Outside of major league baseball, can you give an example of a time when you know you made a difference with a patient.
I had a young female college athlete with post concussion syndrome that was not improving over a span of six months. The physician had referred her to get my opinion on her symptom presentation as it wasn't fitting the norm. I was able to pick up CV instability that eventually caused drop attacks. The patient then had C1/2 fusion with chiari decompression and was able to return to school and life with no headaches/dizziness. She went on to win awards for her college basketball team and school for her perseverance and courage.
What TV or movie character would you love to treat and why?
Gal Gadot - because I already got to treat her!
Can you tell us a bit more about your role working as a PT at major motion film sets?
We got a random call one day to do PT for the cast during their five-week stay in DC. At first we thought it was a joke but persistence prevailed and within a week we were working on set. Myself and two other PTs worked seven days a week for five weeks covering on set (12 hour days) and two days on call for cast treatments. The injuries themselves were pretty typical. Being on set was really cool although exhausting. Watching the stunts were particularly stressful days and frightening. We got to treat a multitude of people including directors, actors and stunt people. Overall it was an amazing experience.
Is there a specific patient case from this environment that was particularly challenging or rewarding?
I can’t say that there was. Most of the treatments where shotgun treatments mostly to get people through the day and manage their injuries during the filming. It was kind of hard and frustrating for us being limited in our approach due to the short nature of their stay and the stunt work they did daily.

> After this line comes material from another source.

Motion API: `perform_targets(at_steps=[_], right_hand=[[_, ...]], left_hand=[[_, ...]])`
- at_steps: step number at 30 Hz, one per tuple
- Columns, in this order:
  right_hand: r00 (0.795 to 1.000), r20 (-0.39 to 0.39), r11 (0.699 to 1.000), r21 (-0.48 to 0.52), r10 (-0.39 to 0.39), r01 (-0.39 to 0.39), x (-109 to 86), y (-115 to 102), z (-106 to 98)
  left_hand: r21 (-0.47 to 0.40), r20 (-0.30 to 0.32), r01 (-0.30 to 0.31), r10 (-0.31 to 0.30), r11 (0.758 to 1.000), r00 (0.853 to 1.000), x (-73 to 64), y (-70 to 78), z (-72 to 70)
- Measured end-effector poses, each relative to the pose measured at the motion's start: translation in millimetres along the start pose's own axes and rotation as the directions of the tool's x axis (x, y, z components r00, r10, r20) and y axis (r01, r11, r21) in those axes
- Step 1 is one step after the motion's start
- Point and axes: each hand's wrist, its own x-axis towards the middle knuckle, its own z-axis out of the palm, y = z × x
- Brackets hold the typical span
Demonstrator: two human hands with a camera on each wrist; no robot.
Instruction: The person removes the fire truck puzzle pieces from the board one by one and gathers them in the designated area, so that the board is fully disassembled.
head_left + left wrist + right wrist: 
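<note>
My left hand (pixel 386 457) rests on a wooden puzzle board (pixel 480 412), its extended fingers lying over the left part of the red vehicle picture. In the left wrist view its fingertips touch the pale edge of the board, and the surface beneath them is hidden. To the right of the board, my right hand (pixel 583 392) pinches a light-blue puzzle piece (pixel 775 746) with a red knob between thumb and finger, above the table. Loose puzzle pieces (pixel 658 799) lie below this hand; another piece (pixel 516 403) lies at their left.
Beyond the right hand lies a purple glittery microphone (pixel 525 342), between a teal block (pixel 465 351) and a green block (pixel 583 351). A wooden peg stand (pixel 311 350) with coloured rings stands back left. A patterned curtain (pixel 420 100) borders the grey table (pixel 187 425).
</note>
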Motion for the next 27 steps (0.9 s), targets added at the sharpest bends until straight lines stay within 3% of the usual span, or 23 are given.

I love to help people whether it's patients achieving their goals or fellow PTs achieving their goals. It is very rewarding to watch PTs grow and learn.
What do you like to do in your spare time?
I have three boys so most of my spare time is spent with my family. I also like to read and run triathlons.
How do you combine these interests with your PT profession?
I believe life experiences provide me with insight and empathy to better help my patients.